Sideropenic anemia is associated with the formation of sideroblasts or erythroblasts with an iron ring around the nucleus. Erythroblasts are the precursors of red blood cells that typically use iron to synthesize heme.

However, if this process is disrupted, the iron accumulated in the erythroblasts is not used and is deposited in excess in the liver and spleen. Abnormal, unpigmented red blood cells (which do not contain enough hemoglobin) circulate in the bloodstream without carrying sufficient oxygen.

Sideroblastic anemia may be caused by genetic defects. This hereditary anemia is detected soon after birth, although there are cases diagnosed only in adults.

Acquired sideroblastic anemia can have many causes, the most common of which are:

• medications: Chloramphenicol, Isoniazid, Cycloserine;
• lead or zinc poisoning;
• myelodysplastic syndrome;
• alcohol abuse;
• chronic myeloid leukemia.

How does sideroblastic anemia manifest?

Symptoms arise from two main problems: the first is the appearance of small, unpigmented red blood cells in the blood that do not carry enough oxygen. The second is the accumulation of iron in organs and soft tissues, that is, secondary hemochromatosis.

Symptoms associated with tissue hypoxia include dizziness and headaches, weakness, and problems with concentration. There is pallor of the skin and mucous membranes, a feeling of constant cold, accelerated heart rate and faster breathing. Iron accumulation in the liver, spleen and other organs leads to diabetes, arrhythmia and neurological disorders.
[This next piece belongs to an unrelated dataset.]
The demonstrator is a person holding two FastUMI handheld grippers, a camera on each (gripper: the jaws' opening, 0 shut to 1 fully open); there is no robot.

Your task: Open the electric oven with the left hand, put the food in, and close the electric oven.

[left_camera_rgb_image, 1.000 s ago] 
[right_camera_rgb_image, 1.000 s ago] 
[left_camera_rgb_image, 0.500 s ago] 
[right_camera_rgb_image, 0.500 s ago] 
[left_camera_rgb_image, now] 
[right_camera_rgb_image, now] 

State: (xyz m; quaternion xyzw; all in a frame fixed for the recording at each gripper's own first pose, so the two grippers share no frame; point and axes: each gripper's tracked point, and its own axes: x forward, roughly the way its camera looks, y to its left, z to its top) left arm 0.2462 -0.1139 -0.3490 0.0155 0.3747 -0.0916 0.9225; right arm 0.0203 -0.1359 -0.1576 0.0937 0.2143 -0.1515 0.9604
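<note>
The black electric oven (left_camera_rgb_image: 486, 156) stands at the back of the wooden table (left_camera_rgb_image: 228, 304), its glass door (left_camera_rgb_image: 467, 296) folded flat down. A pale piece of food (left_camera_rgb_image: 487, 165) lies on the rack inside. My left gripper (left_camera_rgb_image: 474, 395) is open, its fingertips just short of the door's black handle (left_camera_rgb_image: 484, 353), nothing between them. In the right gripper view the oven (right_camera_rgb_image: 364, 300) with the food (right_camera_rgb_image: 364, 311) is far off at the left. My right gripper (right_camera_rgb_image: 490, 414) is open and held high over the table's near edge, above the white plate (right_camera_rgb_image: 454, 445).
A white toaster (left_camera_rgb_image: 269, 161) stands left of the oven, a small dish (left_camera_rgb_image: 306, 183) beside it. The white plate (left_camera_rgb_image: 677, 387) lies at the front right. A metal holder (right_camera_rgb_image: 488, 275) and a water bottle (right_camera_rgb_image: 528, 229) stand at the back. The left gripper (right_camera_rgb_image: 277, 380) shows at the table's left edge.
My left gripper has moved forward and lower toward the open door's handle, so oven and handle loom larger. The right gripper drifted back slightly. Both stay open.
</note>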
How to recognize sideroblastic anemia?

Most important role morphology with smear, bone marrow biopsy, serum iron level, ferritin concentration and transferrin saturation play a role.

The following are changes in laboratory results characteristic of sideroblastic anemia:

• morphology revealed a decrease in the number of red blood cells, a decrease in size RBC MCV and reduced hemoglobin in the blood;
• the blood smear contains siderocytes, that is, red blood cells with extrahemoglobin iron grains;
• increased iron in the blood, increased ferritin and increased transferrin saturation.

Blood test results also indicate the presence of sideroblasts in the bone marrow.

Treatment

Treatment of sideroblastic anemia depends on its form. At congenital form a vitamin B6 supplement is used, the same applies to a coexisting folic acid deficiency.

The hereditary form responds well to such therapy—response to treatment usually occurs within a few weeks.

Acquired anemia is treated with compounds that chelate excess iron in the blood (eg, deferoxamine).

During treatment it is very important to correct image life.

Diet

The diet should exclude foods containing zinc, which increases the symptoms of the disease. Therefore, excessive consumption of liver, crustaceans, nuts, and hard cheeses should be avoided.

It is important to avoid drinking alcohol. There is no cure for congenital sideroblastic anemia, but with the right treatment and diet, you can live with it without experiencing bothersome symptoms. However, acquired forms of sideroblastic anemia are completely curable.